Herkesin malumudur ki çağımız dijital çağ, internet çağı.
Bir tıkla dünyanın öbür ucuna ulaşmak, istediğin bilgiye saniyeler içinde erişmek artık sıradan bir hâl aldı. Dünya adeta küresel bir köye döndü. Buraya kadar her şey güzel. İletişimin hızı, bilgiye ulaşmanın kolaylığı hayatı pratikleştirdi.
Ama...
Ulaştığımız bu bilgiler ne kadar doğru?
Ne kadar sağlıklı, ne kadar güvenilir?
İşte asıl mesele burada başlıyor. Çünkü bilgiye ulaşmanın kolaylaştığı bu çağda, bilgi kirliliği de aynı hızla yayıldı.
Özellikle sağlık alanında yapılan paylaşımlar artık birer “bilgi” olmaktan çıktı, adeta modern zaman hurafeleri hâline geldi. Sosyal medyada karşımıza çıkan her "şifa videosu", her "doğal karışım tarifi", her "mucizevi çözüm önerisi" ne yazık ki insan hayatını kurtarmaktan çok, tehlikeye atıyor.
Geçtiğimiz gün, sosyal medyada karşıma çıkan bir video hâlâ gözümün önünde. Anadolu’nun herhangi bir köyünde bir kadın, kendi yaptığı bir macunun kanser hastalığına iyi geldiğini iddia ediyor.
Ne tıbbi altyapı var, ne bilimsel dayanak. Kadın, kansere neyin neden olduğunu dahi bilmiyor; hastalığın nasıl ilerlediğinden, hangi evrede nasıl bir tedavi süreci izlendiğinden bihaber. Ama elinde tuttuğu kavanozla kameraya bakarak “şifa bu” diyor.
Daha da düşündürücü olanı şu:
Bu tür içeriklere milyonlarca insan inanıyor.
Beğeniliyor, paylaşılıyor, hatta evlerde uygulanıyor.
Çünkü insanlar çaresiz.
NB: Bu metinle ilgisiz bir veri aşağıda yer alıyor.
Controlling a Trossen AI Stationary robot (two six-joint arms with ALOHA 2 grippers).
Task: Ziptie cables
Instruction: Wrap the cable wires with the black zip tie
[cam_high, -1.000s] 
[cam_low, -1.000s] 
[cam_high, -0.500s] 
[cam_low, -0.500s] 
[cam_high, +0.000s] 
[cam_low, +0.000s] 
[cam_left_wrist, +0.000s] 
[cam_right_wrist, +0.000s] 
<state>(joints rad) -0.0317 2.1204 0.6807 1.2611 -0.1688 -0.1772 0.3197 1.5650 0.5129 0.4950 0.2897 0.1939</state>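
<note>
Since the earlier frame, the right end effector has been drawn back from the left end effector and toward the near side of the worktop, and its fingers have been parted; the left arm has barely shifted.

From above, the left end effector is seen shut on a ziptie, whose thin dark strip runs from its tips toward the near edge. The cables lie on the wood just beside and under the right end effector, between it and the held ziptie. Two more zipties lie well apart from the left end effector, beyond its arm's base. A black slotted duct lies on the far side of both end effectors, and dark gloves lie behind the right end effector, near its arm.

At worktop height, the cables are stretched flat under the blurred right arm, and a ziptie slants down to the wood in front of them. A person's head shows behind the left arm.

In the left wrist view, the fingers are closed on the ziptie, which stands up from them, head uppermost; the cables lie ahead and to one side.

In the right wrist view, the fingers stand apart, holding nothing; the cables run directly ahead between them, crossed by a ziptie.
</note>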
Çünkü insanlar, bilimin yıllardır uğraştığı hastalıklara bir umut ışığı arıyor.
Ve işte tam burada, sosyal medya şarlatanları devreye giriyor:
Bilimsel bilgiye ulaşmak yerine, halkın umutsuzluğundan kazanç sağlayan bu kişiler; sözde "doğal yöntemlerle" her derde deva sunduklarını iddia ediyor.
Onlara göre bir sarımsak karışımı tansiyonu düzeltiyor, bir ot ezmesi kanseri yok ediyor, bir sirkeli kür bağışıklığı yeniliyor.
Peki insan sağlığı bu kadar ucuz mu?
Bir tıkla hayatına etki edebilecek, hatta onu tehlikeye atabilecek yanlış bir bilgiye ulaşmak bu kadar kolay olmamalı!
Şimdi soruyorum:
Neden bu tür içerikler denetlenmiyor?
Neden bu sorumsuz yayınlara yaptırım uygulanmıyor?
Neden bilim susarken, bilgisizlik bu kadar konuşuyor?
Ve en önemlisi, bu şarlatanları kim besliyor, kim teşvik ediyor?
Cevap basit aslında ;Dijital dünya, tıklananı ödüllendiriyor.
Bilimsel bir doktorun, onlarca yıllık araştırmalar sonucu söylediği cümle 3 kişi tarafından görülürken, "yoğurtla karaciğer temizliği" öneren bir video 3 milyon kişi tarafından izleniyor. Çünkü orada umut var, çözüm vaadi var, kolaylık var. İnsanlar artık gerçeklerden çok, duymak istediklerini duymak istiyor.
Ve bu boşluk, sahte umut tüccarları için bulunmaz bir fırsat.
Artık bir karar verme zamanı.
Ya bilimin sesini yükselteceğiz, ya da bu çürük seslerin hayatımıza yön vermesine izin vereceğiz.
Çünkü mesele sadece bireysel değil; mesele toplumsal bir sağlık sorunu.
Bir ülke, halkının cehaletinden hastalanır.
Ve bilgi kirliliği ile sağlıksızlık aynı sofraya oturursa, olan hep en savunmasız olana olur: çocuğa, yaşlıya, hastaya…
Bu çağda en büyük hastalık belki de doğru bilgiye ulaşamamak.
Ve en büyük tedavi, eleştirel düşünceyle, bilimsel bakışla mümkün.
Kavanozların içindeki karışımlar değil, akılların içindeki bilinç kurtarır bizi.
Unutmayalım ki, Sosyal medyada “mucize” diye pazarlanan her şey, gerçekte bir felaketin başlangıcı olabilir.